* **SUPPLIED DATA**:
>>>>>

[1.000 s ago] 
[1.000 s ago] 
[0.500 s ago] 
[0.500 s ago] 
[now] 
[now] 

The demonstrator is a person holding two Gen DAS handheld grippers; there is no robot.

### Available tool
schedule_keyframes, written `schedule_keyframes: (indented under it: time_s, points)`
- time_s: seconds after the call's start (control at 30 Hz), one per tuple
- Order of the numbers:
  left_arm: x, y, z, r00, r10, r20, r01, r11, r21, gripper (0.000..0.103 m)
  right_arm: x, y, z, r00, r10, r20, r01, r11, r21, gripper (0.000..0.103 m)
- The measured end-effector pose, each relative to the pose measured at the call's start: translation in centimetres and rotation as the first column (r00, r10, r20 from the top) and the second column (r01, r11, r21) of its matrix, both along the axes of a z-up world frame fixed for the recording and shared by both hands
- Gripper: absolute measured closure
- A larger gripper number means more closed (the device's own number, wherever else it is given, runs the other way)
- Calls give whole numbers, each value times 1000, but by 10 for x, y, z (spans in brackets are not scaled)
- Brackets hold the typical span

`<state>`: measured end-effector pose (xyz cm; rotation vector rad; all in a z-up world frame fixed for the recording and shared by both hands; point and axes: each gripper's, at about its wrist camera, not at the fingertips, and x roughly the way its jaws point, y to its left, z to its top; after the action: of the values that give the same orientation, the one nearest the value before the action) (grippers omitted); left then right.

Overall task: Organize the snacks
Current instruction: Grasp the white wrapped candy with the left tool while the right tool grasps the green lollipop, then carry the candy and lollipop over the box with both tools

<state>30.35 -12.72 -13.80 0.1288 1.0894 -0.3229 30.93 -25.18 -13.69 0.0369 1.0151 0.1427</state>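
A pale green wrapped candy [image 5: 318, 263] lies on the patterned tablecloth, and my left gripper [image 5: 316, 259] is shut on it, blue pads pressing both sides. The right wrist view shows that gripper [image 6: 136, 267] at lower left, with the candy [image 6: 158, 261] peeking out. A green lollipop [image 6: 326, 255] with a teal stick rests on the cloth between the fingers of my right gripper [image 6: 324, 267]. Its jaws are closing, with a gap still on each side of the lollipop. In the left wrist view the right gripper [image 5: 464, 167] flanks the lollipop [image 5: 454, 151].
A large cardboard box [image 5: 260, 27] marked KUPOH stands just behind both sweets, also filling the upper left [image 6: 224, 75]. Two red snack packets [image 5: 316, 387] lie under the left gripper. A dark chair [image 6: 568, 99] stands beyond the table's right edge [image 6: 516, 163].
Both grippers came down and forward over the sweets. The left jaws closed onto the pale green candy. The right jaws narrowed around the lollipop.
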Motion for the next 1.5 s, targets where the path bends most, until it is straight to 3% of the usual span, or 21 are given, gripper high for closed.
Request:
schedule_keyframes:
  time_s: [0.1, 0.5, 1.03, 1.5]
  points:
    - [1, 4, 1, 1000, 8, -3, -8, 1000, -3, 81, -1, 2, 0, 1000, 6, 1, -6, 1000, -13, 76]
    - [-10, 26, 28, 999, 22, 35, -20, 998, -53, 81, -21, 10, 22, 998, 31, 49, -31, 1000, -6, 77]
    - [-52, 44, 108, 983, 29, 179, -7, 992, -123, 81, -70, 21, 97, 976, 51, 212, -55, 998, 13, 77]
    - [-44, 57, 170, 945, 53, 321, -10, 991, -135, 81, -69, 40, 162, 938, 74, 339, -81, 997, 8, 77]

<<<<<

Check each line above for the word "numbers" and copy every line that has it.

* **RESPONSE FOR THIS EXERCISE**:
- Order of the numbers:
- Calls give whole numbers, each value times 1000, but by 10 for x, y, z (spans in brackets are not scaled)

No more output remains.